A surly frown crossed Herr Volney’s face; he was finishing a cigar, and he tossed the butt of it into the fountain, in the very spot where the little girl was, at the fountain’s edge.
Delphine, still concentrating on laboriously dragging her leg, was startled by the nearby splash, and she looked up, frightened by the man’s malicious intent. Her lower lip trembled. She was now close enough to Annabel that she could reach for her outstretched hand.
As the men walked on, Herr Volney said scornfully, “Schwache Kreatur!”
The force of this harsh, hostile utterance made Delphine jump involuntarily and then stumble self-consciously into her wheelchair’s seat. Herr Volney guffawed as if vindicated.
But Hans gallantly paused to take Delphine’s hand and briefly bow over it, saying in all sincerity, “Bonjour, petite princesse.” Then he reached into the fountain to fish out Herr Volney’s cigar butt and toss it away under the shrubs before walking off in the opposite direction of the other men.
As Annabel wheeled her cousin back to the hotel, Delphine whispered fearfully, “What did that nasty man say about me?”
“I don’t know, sweetheart,” Annabel lied. Unfortunately she’d heard this expression before and knew that it meant feeble creature. Some people in Europe and even in America espoused a so-called medical theory known as eugenics, which essentially advocated the extinction of any human being who was less than perfect.
Annabel suddenly thought of the Hollywood diets that she’d discussed with Oncle JP. Where did the modern quest for perfection end? How could you condemn a person for the things about themselves that they couldn’t possibly change: their handicaps, their race?
She felt a fierce, protective instinct sweep over her. “Some hotel guests are just cranky, Delphine, even here in a paradise like this!”
“It’s these bad times that makes people cross, isn’t it?” Delphine quavered. “That’s what the lady next door who looks after me told Grandpapa.”

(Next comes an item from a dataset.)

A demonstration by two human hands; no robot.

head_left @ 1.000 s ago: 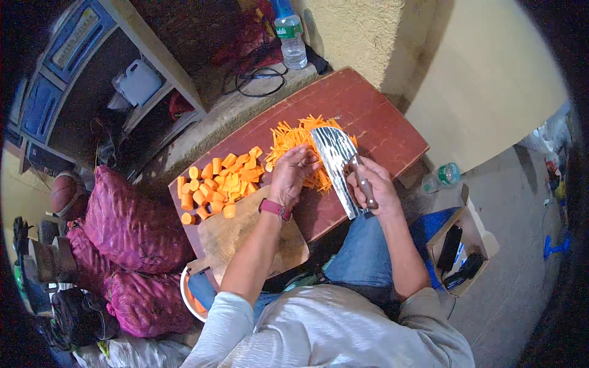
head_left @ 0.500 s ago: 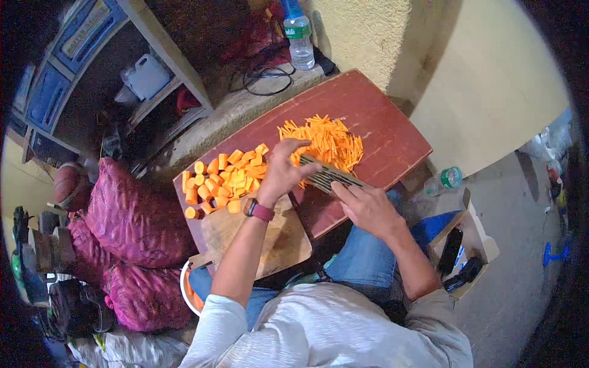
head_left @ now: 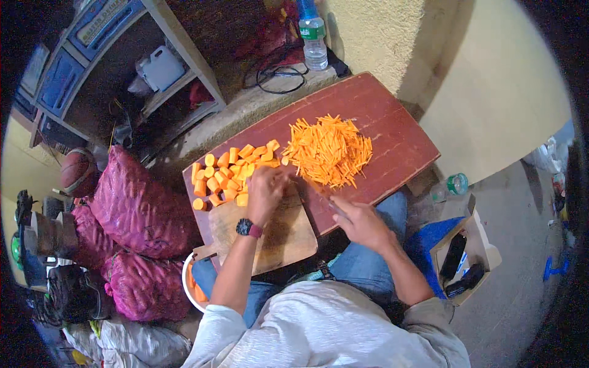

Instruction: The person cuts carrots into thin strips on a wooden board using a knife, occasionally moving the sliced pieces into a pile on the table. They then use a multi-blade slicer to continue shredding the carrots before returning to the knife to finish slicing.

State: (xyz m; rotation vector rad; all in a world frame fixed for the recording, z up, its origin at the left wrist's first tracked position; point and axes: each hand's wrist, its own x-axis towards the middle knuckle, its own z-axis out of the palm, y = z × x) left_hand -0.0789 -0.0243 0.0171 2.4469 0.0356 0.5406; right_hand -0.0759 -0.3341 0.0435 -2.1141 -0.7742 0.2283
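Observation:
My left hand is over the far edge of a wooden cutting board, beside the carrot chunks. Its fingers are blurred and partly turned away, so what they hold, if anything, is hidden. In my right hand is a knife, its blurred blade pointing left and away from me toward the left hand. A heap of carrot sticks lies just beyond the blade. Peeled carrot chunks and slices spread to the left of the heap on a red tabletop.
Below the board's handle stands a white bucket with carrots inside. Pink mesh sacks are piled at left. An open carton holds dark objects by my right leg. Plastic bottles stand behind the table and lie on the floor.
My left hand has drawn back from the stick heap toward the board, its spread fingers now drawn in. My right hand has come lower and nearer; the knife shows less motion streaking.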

“Never mind. Maybe tomorrow we’ll go for our swim,” Annabel promised, hoping to distract her.
Delphine smiled brightly, making an effort to be brave, as Annabel steered her back to the hotel, where the girl would wait in Oncle JP’s office, quietly returning to her coloring book until it was time to go home.
Annabel wished she could stay a bit longer, but she was due to go and meet the actor, Jack Cabot. So she kissed the little girl and then hurried off to her next assignment.